How many renderings of a tree are you considering? 8 or 16?
Yaw 0, 90, 180, 270 is fine. How big of a texture do you have in mind? Do you plan to support mobile too? PC can handle larger textures than mobile.
It is preferable to have larger texture than a lot of smaller ones as you will have less texture switches.
On another note, there is also GL_MAX_TEXTURE_SIZE which is hardware dependent, if you try creating bigger texture then your hardware can handle, you will get an error.

Regarding the noticeable texture swapping. If you check some games that use this technique, some employ a sort of fade in, fade out to another texture.

Here is an article with a video at the end of it implementing such transition.

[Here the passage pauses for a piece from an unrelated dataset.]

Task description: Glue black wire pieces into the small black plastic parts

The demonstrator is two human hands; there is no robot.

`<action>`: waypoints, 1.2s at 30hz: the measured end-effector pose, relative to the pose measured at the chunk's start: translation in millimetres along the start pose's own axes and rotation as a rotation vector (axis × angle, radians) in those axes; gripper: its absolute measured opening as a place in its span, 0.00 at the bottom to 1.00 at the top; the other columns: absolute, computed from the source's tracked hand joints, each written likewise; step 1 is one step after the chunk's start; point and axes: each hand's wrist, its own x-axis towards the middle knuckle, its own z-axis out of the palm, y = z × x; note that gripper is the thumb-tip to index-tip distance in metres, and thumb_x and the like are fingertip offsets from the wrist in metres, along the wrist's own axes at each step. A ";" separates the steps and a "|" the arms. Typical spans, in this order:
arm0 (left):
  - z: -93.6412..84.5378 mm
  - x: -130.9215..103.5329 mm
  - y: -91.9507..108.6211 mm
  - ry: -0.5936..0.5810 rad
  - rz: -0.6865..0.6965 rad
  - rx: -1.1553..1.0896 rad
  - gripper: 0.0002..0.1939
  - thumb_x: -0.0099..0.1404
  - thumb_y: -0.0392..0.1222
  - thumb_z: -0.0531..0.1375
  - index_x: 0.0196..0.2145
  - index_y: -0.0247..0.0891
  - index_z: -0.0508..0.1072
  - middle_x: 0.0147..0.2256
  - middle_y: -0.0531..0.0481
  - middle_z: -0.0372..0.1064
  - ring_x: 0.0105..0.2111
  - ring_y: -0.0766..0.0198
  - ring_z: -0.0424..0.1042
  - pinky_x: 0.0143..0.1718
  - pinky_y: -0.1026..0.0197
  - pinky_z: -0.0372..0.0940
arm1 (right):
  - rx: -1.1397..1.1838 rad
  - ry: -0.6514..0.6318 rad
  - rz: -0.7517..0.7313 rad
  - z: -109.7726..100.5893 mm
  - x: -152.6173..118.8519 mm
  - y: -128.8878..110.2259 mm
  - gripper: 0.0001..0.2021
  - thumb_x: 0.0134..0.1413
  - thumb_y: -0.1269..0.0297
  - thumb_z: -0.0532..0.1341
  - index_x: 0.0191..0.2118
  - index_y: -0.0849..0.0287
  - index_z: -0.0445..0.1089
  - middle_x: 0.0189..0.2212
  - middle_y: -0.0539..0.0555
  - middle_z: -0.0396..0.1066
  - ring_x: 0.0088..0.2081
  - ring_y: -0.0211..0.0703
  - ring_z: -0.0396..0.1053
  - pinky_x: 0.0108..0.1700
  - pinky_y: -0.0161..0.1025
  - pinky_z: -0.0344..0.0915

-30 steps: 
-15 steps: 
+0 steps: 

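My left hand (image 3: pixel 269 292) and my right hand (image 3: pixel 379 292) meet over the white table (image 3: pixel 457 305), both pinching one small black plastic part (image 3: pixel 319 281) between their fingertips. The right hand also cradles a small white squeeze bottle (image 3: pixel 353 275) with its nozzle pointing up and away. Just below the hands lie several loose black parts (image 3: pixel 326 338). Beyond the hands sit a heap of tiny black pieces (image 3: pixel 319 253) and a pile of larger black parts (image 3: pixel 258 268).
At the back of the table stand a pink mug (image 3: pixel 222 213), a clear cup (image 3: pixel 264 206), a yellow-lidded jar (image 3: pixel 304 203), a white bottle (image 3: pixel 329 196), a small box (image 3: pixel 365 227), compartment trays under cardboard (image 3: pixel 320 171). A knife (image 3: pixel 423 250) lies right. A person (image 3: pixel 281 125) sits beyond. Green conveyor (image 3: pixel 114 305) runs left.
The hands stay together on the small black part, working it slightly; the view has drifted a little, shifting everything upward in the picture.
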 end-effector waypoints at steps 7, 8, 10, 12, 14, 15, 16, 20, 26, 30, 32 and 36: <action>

Ok, so by applying the billboarding algo (see also [Solved] Unable to produce file with writeImageFile - #21 by shagros ), with everything done in GPU (rotation and change of texture depending on distance) I managed to get a x2 to x3 improvement speed

Now I still need to work on a few things

For example, the lighting is quite off (and not implemented at all in the shader), and actually i think the issue comes also from the main trees rather than the billboard. Trees don’t reflect light … I’m going to try using a colorRamp with almost no shadow, so that the trees are more sensitive to ambient light vs sun light.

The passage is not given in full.